#### Information supplied ####

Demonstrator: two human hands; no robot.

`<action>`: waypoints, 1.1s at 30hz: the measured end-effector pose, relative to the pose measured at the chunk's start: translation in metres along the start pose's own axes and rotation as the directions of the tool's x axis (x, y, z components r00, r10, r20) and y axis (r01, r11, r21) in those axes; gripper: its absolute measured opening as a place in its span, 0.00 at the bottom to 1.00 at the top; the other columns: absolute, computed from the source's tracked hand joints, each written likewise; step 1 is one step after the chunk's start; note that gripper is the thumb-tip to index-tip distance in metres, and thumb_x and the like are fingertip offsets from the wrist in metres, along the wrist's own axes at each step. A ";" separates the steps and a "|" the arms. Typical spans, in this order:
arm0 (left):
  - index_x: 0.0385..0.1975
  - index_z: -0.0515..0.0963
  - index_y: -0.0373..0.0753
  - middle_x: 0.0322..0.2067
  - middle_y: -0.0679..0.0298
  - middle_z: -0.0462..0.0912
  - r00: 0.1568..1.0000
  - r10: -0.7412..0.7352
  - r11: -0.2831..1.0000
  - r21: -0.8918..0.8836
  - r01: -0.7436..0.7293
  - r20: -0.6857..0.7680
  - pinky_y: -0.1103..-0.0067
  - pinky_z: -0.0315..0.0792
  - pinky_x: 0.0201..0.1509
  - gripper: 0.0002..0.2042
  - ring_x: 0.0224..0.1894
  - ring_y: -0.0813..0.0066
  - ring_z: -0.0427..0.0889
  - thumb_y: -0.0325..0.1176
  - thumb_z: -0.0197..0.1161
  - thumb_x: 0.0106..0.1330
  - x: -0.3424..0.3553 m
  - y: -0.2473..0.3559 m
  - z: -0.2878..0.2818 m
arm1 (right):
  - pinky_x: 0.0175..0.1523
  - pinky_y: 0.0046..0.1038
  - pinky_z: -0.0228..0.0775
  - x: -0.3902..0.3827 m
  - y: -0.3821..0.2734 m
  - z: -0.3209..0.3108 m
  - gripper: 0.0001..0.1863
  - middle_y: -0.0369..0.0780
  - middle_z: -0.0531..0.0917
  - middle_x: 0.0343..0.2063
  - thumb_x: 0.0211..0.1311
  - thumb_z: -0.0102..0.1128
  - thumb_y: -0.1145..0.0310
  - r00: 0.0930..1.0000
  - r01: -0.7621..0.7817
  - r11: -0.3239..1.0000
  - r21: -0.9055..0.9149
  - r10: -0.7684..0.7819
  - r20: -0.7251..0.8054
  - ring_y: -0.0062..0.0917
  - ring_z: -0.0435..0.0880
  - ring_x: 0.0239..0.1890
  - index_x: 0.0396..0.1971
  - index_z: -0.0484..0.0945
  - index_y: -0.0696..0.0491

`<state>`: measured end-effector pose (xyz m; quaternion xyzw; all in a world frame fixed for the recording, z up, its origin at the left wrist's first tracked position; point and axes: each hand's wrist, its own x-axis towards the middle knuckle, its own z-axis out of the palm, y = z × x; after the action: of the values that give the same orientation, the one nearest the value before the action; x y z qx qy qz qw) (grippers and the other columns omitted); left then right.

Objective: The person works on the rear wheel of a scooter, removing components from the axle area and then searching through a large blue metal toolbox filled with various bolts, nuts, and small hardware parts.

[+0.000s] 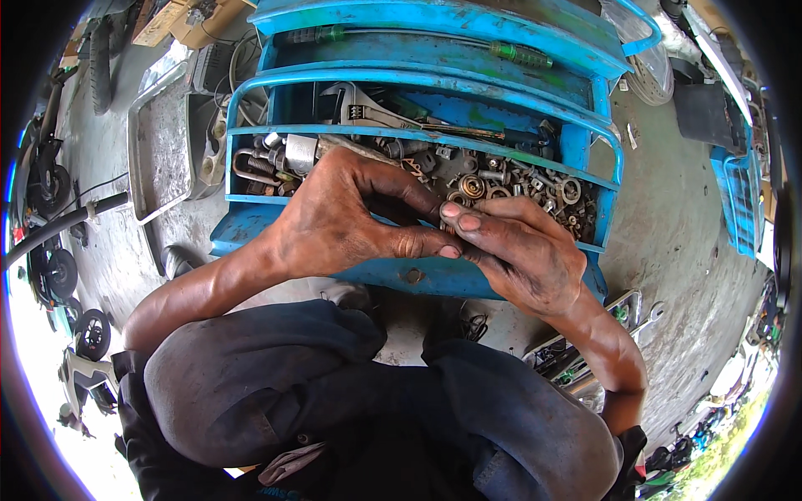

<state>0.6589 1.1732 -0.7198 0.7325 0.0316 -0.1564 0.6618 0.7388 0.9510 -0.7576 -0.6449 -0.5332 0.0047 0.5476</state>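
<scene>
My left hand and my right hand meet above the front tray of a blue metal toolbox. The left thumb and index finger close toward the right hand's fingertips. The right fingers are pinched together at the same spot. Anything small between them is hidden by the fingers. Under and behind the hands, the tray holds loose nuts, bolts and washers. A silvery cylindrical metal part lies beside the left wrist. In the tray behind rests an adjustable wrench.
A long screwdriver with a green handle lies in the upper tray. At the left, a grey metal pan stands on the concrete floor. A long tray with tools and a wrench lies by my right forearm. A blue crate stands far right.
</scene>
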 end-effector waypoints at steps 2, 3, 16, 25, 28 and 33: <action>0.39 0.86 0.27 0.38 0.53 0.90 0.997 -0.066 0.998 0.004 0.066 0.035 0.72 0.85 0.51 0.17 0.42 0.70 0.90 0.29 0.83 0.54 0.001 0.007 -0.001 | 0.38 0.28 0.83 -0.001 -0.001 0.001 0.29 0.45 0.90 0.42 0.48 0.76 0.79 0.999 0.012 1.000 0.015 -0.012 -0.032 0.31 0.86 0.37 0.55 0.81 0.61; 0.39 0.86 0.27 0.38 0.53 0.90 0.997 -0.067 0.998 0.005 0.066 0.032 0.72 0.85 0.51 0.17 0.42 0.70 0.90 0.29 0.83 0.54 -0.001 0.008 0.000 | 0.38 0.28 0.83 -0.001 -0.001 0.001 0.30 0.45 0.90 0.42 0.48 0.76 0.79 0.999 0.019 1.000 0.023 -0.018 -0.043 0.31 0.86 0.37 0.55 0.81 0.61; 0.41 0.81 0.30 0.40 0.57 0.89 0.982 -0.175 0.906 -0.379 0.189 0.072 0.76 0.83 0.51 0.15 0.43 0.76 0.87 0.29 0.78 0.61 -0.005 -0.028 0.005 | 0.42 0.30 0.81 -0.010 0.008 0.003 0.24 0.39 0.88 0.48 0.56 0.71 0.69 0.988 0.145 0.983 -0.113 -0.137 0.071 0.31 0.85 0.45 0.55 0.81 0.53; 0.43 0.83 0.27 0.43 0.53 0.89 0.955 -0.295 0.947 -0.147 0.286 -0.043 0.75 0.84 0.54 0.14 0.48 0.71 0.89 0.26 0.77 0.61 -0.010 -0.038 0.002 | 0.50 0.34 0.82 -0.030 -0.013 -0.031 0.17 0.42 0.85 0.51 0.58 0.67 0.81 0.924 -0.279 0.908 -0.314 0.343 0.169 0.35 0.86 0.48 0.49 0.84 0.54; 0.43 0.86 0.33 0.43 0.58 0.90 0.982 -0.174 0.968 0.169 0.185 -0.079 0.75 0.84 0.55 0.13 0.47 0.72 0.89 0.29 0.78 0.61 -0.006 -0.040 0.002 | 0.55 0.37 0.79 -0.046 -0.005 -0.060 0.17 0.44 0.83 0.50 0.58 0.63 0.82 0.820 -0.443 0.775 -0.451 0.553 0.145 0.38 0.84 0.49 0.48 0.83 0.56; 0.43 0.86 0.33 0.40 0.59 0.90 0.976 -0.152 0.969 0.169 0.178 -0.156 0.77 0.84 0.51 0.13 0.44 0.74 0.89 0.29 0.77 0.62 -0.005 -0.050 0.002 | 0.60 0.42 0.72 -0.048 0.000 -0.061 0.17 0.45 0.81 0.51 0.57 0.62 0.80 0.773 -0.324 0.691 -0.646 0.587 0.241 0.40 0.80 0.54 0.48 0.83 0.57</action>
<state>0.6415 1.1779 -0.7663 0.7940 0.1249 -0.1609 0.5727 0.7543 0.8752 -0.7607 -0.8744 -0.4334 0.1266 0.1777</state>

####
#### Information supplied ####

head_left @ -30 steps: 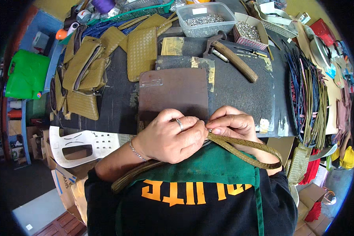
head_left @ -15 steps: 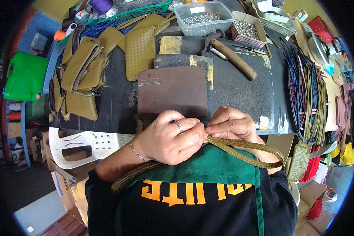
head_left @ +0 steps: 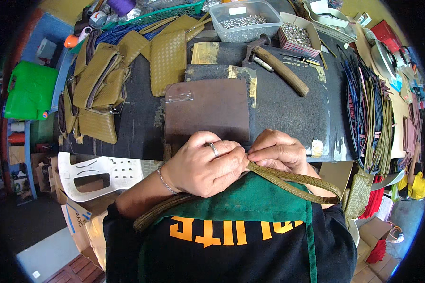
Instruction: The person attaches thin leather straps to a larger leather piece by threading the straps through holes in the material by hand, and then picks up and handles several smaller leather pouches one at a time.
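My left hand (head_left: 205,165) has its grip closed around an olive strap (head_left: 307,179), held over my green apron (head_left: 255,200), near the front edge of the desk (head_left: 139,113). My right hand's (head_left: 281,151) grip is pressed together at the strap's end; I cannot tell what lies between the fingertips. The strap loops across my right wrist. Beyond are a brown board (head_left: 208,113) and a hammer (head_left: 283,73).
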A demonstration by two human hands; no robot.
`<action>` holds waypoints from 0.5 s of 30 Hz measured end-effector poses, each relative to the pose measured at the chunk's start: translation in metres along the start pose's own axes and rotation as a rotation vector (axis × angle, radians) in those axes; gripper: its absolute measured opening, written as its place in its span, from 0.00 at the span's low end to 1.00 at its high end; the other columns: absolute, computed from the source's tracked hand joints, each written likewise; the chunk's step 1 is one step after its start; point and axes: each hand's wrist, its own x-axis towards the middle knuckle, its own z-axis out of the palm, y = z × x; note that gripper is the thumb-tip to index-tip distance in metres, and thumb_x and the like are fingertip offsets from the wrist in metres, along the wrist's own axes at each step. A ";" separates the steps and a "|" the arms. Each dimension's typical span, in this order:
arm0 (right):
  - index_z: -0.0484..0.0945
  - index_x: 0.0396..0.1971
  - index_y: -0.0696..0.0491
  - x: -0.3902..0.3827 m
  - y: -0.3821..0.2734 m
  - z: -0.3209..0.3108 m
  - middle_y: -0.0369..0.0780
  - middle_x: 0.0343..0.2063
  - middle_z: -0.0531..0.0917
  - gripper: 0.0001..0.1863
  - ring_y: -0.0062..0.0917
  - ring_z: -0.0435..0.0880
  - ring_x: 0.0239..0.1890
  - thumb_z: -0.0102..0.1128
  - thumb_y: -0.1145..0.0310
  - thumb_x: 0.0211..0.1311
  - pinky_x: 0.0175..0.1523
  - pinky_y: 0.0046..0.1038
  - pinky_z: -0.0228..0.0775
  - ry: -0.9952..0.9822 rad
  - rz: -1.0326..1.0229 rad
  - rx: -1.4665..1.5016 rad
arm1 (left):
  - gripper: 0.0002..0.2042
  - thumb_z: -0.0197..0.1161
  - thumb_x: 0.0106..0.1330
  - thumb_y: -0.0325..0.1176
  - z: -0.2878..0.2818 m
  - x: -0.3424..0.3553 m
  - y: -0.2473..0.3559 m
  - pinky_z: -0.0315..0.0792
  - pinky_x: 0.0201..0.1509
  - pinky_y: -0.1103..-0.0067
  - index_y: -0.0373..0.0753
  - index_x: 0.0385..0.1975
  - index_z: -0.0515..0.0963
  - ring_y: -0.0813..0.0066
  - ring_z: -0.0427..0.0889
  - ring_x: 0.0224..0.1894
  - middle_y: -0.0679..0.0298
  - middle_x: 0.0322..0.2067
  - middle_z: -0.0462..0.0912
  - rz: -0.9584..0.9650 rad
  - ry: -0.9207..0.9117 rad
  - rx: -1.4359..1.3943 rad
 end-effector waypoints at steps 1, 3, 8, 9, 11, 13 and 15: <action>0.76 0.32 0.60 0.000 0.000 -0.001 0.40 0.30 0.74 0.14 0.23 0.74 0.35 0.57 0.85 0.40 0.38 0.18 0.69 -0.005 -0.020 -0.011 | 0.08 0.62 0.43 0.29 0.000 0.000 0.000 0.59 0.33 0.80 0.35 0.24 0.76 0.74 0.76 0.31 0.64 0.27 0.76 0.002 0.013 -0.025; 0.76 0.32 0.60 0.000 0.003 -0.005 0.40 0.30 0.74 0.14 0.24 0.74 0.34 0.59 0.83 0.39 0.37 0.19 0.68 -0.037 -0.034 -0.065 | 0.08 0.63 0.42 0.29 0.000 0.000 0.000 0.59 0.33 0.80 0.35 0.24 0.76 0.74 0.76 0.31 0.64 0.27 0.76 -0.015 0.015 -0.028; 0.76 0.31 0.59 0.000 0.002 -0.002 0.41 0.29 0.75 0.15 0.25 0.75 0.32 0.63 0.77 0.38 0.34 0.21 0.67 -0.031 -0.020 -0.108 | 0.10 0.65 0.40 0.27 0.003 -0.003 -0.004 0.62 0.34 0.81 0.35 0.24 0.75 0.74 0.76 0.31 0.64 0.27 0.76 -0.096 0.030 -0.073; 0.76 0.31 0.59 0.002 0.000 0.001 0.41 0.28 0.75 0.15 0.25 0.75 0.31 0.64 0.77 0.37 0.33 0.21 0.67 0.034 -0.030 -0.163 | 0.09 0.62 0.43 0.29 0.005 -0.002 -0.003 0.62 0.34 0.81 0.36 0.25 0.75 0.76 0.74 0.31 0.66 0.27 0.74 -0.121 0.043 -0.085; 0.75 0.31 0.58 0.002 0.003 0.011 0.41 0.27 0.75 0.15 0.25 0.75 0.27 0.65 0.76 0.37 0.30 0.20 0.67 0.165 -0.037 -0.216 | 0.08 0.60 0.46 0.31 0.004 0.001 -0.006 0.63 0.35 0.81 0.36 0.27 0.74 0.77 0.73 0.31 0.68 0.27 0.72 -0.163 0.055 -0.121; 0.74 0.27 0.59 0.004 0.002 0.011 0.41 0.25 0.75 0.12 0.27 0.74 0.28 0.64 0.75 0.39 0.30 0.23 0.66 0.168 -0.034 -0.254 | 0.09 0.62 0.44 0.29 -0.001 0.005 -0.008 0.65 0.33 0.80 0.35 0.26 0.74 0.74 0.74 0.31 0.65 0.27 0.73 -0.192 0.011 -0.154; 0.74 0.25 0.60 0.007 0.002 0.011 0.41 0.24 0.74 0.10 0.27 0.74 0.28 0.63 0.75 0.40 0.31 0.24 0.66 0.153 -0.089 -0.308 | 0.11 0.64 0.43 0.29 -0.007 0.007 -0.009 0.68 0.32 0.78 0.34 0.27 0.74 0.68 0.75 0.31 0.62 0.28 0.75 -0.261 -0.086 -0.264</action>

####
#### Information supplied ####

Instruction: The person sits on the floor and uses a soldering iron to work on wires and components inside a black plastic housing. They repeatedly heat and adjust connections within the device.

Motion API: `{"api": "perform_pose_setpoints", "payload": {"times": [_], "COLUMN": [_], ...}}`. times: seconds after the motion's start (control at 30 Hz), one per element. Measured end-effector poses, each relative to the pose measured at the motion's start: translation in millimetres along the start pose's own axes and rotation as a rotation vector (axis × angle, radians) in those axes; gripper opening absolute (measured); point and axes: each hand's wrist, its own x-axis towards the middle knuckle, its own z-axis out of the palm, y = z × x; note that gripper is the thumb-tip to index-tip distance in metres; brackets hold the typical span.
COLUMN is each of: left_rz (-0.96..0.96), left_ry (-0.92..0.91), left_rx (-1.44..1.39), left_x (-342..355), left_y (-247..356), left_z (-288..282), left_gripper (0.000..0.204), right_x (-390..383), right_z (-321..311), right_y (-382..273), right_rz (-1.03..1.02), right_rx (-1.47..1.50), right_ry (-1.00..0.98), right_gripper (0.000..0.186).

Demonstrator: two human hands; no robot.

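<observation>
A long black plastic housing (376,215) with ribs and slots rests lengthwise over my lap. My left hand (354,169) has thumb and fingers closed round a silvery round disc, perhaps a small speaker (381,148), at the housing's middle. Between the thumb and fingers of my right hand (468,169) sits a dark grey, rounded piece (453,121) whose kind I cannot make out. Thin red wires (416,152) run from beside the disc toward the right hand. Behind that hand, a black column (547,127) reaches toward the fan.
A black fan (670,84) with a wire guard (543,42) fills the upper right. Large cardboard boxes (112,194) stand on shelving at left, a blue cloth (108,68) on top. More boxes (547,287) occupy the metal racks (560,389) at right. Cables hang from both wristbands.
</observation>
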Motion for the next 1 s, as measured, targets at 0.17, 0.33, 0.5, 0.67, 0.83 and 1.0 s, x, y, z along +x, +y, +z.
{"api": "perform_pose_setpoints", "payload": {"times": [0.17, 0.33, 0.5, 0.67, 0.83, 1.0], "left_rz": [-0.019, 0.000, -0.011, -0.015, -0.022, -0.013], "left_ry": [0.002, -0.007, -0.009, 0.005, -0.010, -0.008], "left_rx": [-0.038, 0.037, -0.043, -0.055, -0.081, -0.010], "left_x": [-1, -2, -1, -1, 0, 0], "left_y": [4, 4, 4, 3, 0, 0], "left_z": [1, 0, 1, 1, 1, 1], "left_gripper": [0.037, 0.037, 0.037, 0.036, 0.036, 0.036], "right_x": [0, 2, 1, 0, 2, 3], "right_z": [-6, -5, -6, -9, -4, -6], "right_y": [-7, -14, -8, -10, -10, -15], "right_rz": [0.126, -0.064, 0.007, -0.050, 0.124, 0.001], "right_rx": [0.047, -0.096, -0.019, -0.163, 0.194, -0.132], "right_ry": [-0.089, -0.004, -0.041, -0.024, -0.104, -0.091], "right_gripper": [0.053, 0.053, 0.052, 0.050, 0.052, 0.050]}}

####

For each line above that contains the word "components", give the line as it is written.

● Your solution:
`<action>`: waypoints, 1.1s at 30hz: the measured end-effector pose, relative to the pose measured at the chunk's start: translation in metres along the start pose's own axes and rotation as the directions of the tool's x axis (x, y, z components r00, r10, r20) and y axis (r01, r11, r21) in those axes; gripper: its absolute measured opening as a place in its span, 0.00 at the bottom to 1.00 at the top; the other columns: absolute, computed from the source's tracked hand joints, each written likewise; step 1 is one step after the chunk's start; note that gripper is the thumb-tip to index-tip distance in metres, and thumb_x and the like are fingertip offsets from the wrist in metres, along the wrist's own axes at each step. A ";" separates the steps and a "|" the arms. Typical spans, in this order:
Objective: The person works on the rear wheel of a scooter, removing components from the axle area and then searching through a large blue metal toolbox filled with various bolts, nuts, and small hardware parts.
Instruction: The person sits on the floor and uses a soldering iron to work on wires and components inside a black plastic housing. They repeatedly heat and adjust connections within the device.

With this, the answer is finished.